Compute gradient for Cox model
Description
Compute the gradient of the log partial likelihood at a particular fit for Cox model.
Usage
coxgrad(eta, y, w, std.weights = TRUE, diag.hessian = FALSE)
Arguments
eta
Fit vector (usually from glmnet at a particular lambda).
y
Survival response variable, must be a Surv or
stratifySurv object.
w
Observation weights (default is all equal to 1).
std.weights
If TRUE (default), observation weights are standardized to sum to 1.
diag.hessian
If TRUE, compute the diagonal of the Hessian
of the log partial likelihood as well. Default is FALSE.
Details
Compute a gradient vector at the fitted vector for the log partial likelihood.
This is like a residual vector, and useful for manual screening of
predictors for glmnet in applications where p is very large
(as in GWAS). Uses the Breslow approach to ties.
This function is essentially a wrapper: it checks whether the response provided is right-censored or (start, stop] survival data, and calls the appropriate internal routine.
Value
A single gradient vector the same length as eta. If
diag.hessian=TRUE, the diagonal of the Hessian is
included as an attribute "diag_hessian".
See Also
coxnet.deviance
Examples
set.seed(1)
eta <- rnorm(10)
time <- runif(10, min = 1, max = 10)
d <- ifelse(rnorm(10) > 0, 1, 0)
y <- survival::Surv(time, d)
coxgrad(eta, y)
# return diagonal of Hessian as well
coxgrad(eta, y, diag.hessian = TRUE)
# example with (start, stop] data
y2 <- survival::Surv(time, time + runif(10), d)
coxgrad(eta, y2)
# example with strata
y2 <- stratifySurv(y, rep(1:2, length.out = 10))
coxgrad(eta, y2)
Compute deviance for Cox model
Description
Compute the deviance (-2 log partial likelihood) for Cox model.
Usage
coxnet.deviance(
pred = NULL,
y,
x = NULL,
offset = NULL,
weights = NULL,
std.weights = TRUE,
beta = NULL
)
Arguments
pred
Fit vector or matrix (usually from glmnet at a particular lambda or a sequence of lambdas).
y
Survival response variable, must be a Surv or
stratifySurv object.
x
Optional x matrix, to be supplied if pred = NULL.
offset
Optional offset vector.
weights
Observation weights (default is all equal to 1).
std.weights
If TRUE (default), observation weights are standardized to sum to 1.
beta
Optional coefficient vector/matrix, to be supplied if
pred = NULL.
Details
Computes the deviance for a single set of predictions, or for a matrix
of predictions. The user can either supply the predictions
directly through the pred option, or by supplying the x matrix
and beta coefficients. Uses the Breslow approach to ties.

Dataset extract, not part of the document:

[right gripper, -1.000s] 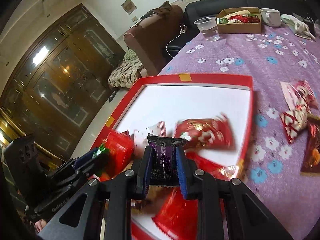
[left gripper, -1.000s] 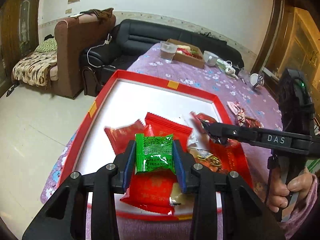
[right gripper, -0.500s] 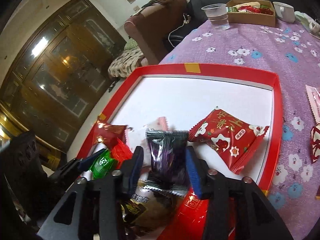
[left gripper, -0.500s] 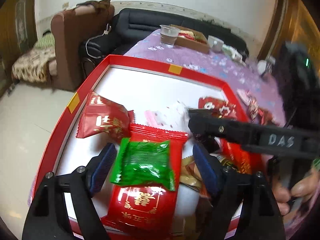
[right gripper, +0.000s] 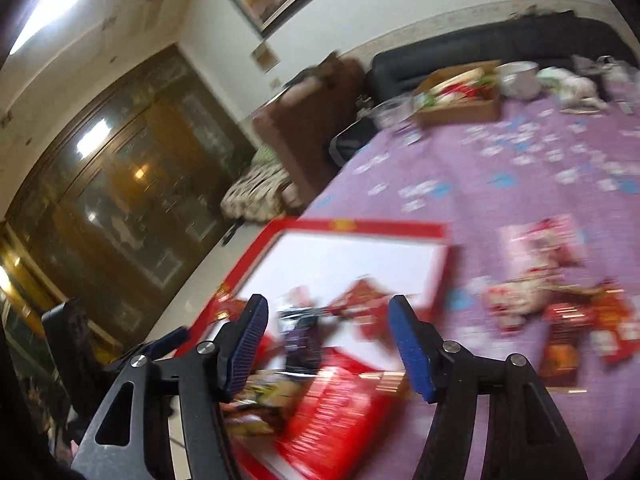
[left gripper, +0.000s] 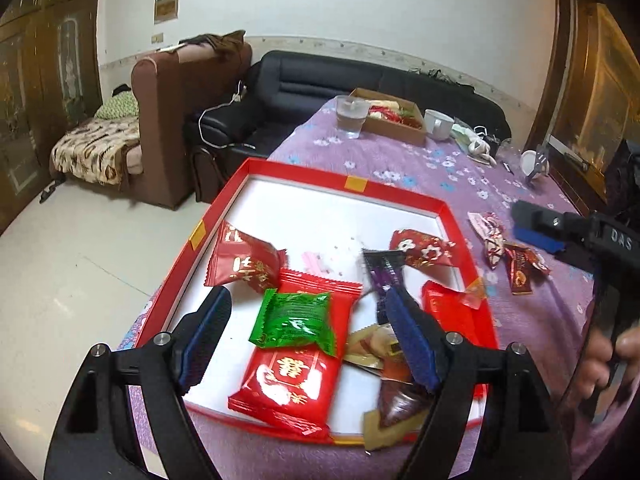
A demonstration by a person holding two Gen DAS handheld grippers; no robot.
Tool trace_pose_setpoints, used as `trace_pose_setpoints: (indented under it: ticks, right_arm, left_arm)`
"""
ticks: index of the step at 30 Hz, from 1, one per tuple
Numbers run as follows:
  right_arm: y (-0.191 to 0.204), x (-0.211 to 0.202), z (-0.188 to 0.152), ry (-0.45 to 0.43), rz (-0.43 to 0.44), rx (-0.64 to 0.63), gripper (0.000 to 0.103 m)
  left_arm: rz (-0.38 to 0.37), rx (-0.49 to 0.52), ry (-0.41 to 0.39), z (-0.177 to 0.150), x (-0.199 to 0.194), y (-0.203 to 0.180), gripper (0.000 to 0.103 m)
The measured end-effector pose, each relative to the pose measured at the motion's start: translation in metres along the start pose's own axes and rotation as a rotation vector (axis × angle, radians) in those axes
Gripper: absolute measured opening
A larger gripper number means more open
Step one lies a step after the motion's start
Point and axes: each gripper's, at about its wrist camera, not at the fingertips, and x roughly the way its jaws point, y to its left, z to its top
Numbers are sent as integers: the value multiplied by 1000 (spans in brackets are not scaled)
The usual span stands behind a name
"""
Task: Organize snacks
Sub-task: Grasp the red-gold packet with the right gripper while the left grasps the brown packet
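Note:
A red-rimmed tray (left gripper: 280, 168) with a white floor lies on the purple flowered tablecloth. In it lie a green snack packet (left gripper: 294, 320) on top of a large red packet (left gripper: 288, 380), other red packets, and a dark purple packet (left gripper: 384, 272). My left gripper (left gripper: 306, 320) is open, its jaws wide on either side of the green packet and above it. My right gripper (right gripper: 326, 332) is open and empty above the tray's near right corner; the view is blurred. The purple packet (right gripper: 300, 340) lies below it in the tray (right gripper: 360, 226).
Several loose snack packets (left gripper: 508, 252) lie on the cloth right of the tray. At the table's far end stand a plastic cup (left gripper: 352, 116), a cardboard box of snacks (left gripper: 396, 120) and a white mug (left gripper: 438, 124). Sofas stand beyond; the floor lies left.
Both grippers have opened. The green packet dropped from the left one onto the big red packet, the purple packet from the right one into the tray. The right gripper has pulled away to the right.

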Motion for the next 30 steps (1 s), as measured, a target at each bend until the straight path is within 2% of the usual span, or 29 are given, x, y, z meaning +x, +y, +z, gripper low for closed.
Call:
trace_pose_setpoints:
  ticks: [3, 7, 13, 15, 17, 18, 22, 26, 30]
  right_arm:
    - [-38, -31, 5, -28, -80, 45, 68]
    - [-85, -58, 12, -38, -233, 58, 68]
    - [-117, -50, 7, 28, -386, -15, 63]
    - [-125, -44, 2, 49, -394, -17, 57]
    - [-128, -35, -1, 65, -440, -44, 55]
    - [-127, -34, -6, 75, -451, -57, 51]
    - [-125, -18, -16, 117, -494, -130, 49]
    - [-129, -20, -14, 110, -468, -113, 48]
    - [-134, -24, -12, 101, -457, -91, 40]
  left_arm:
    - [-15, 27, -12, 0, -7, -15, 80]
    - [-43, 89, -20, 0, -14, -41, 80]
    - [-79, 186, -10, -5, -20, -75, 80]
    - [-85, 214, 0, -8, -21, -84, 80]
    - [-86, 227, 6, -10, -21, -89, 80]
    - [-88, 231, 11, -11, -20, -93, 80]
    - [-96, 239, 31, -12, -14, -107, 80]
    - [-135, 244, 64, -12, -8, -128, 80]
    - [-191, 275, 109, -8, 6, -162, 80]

The function first checks if pred is passed: if so, it is used as
the predictions. If pred is not passed but x and beta
are passed, then these values are used to compute the predictions. If
neither x nor beta are passed, then the predictions are all
taken to be 0.
coxnet.deviance() is a wrapper: it calls the appropriate internal
routine based on whether the response is right-censored data or
(start, stop] survival data.
Value
A vector of deviances, one for each column of predictions.
See Also
coxgrad
Examples
set.seed(1)
eta <- rnorm(10)
time <- runif(10, min = 1, max = 10)
d <- ifelse(rnorm(10) > 0, 1, 0)
y <- survival::Surv(time, d)
coxnet.deviance(pred = eta, y = y)
# if pred not provided, it is set to zero vector
coxnet.deviance(y = y)
# example with x and beta
x <- matrix(rnorm(10 * 3), nrow = 10)
beta <- matrix(1:3, ncol = 1)
coxnet.deviance(y = y, x = x, beta = beta)
# example with (start, stop] data
y2 <- survival::Surv(time, time + runif(10), d)
coxnet.deviance(pred = eta, y = y2)
# example with strata
y2 <- stratifySurv(y, rep(1:2, length.out = 10))
coxnet.deviance(pred = eta, y = y2)
Cross-validation for glmnet
Description
Does k-fold cross-validation for glmnet, produces a plot, and returns a
value for lambda (and gamma if relax=TRUE)
Usage
cv.glmnet(
x,
y,
weights = NULL,
offset = NULL,
lambda = NULL,
type.measure = c("default", "mse", "deviance", "class", "auc", "mae", "C"),
nfolds = 10,
foldid = NULL,
alignment = c("lambda", "fraction"),
grouped = TRUE,
keep = FALSE,
parallel = FALSE,
gamma = c(0, 0.25, 0.5, 0.75, 1),
relax = FALSE,
trace.it = 0,
...
)
Arguments
x
x matrix as in glmnet.
y
response y as in glmnet.
weights
Observation weights; defaults to 1 per observation
offset
Offset vector (matrix) as in glmnet
lambda
Optional user-supplied lambda sequence; default is
NULL, and glmnet chooses its own sequence. Note that this is done
for the full model (master sequence), and separately for each fold.
The fits are then alligned using the master sequence (see the allignment
argument for additional details). Adapting lambda for each fold
leads to better convergence. When lambda is supplied, the same sequence
is used everywhere, but in some GLMs can lead to convergence issues.
type.measure
loss to use for cross-validation. Currently five
options, not all available for all models. The default is
type.measure="deviance", which uses squared-error for gaussian models
(a.k.a type.measure="mse" there), deviance for logistic and poisson
regression, and partial-likelihood for the Cox model.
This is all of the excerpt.